We are mildly optimistic due to the tight operating environment in Nigeria, especially with the rate cut and insecurity across the entire northern Nigerian stretch, coupled with the delay in budget implementation.

The seeming high oil price should boost loan recovery in the oil and gas sector and enhance asset quality for most Nigerian banks. This resulted from their exposure to the sector and the tight regulatory policies of the CBN which has weakened the earnings capacity of banks in the country, but UBA Plc has the capacity to grow as its operating network outside the nation wax stronger.
We are also impressed with the steady rise in the bank’s Book Value position over the last few years. However, the group’s management must be proactive with its Return on Equity (ROE) growth. We have a BUY recommendation on the shares of UBA Plc.


Enhancing Balance Sheet, Growing Profitability
The bank’s ability to reposition its retail and investment banking business segments will further enhance earnings, profit and enable the board to reward investors handsomely in the nearest future. The ongoing deposit drive and proactive balance sheet deployment will deliver positive results, going into the future. The group’s management was very effective, with the cost of risk at 0.40%, ensuring that the backlash of some regulatory policy changes was moderated. The relative stability in local currency is an incentive for UBA Plc to sustain offshore earnings through its operating network and in the process support bottom-line growth.
Four-Years Performance (2015-2018)

The bank has been resilient as mentioned earlier, despite the tight economic conditions, especially since the crash in oil prices and the resultant pressure on disposable income. This may have been the major restraining factor against the creation of risk assets during the review period.
Gross earnings over the four-year period grew by 47.98% to N456.9bn from N314.83bn in 2015. The profitability level for this period was stable, despite different regulatory rules and huge provisions. The bottom line for the same period was up by 31.76% from N59.65bn in 2015 to N78.6bn as shown in the table below.
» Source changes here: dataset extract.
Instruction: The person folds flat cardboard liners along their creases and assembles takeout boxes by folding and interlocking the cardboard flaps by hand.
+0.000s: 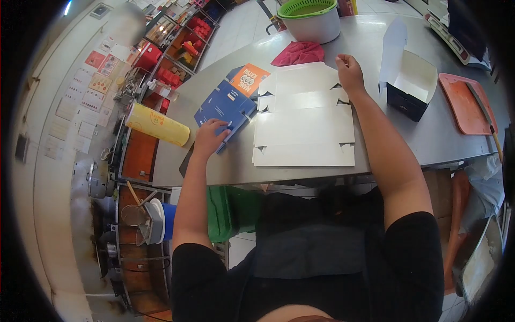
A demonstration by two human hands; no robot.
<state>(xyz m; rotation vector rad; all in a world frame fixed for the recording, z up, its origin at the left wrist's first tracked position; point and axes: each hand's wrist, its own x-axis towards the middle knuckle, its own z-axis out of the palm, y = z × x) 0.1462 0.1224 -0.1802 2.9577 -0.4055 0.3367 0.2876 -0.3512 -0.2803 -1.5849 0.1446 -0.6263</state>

Efficiency for the period declined before the recent reversal, as shown by Return on Equity (ROE) of 17.98%, 16.13%, 14.68% and 15.64% for 2015, 2016, 2017 and 2018respectively. Profit margin (PM) experienced downward swing during the same period to 16.87%, from 18.95% year-on-year remaining above the 15% international standard. It also grew shareholders fund for the period by 51.11% to N502.6bn, from N332.62bn in 2015.


VALUATION ANALYSIS
Based on our analysis, the stock is currently trading at a 150% discount to our estimated fair value of N17, with a 12-month investment horizon. In arriving at our fair value for the stock, we focused on the historical financial performance of the stock and our projection for full-year 2019. Our Fair Value for UBA shares was calculated using the Price to Book Value method of valuation as well as the Dividend Discount Model. This comprises our expected dividend estimate for the bank, adjusted for the risk of investing in the Nigerian Financial Services sector. We have placed a positive rating on the stock of UBA Plc.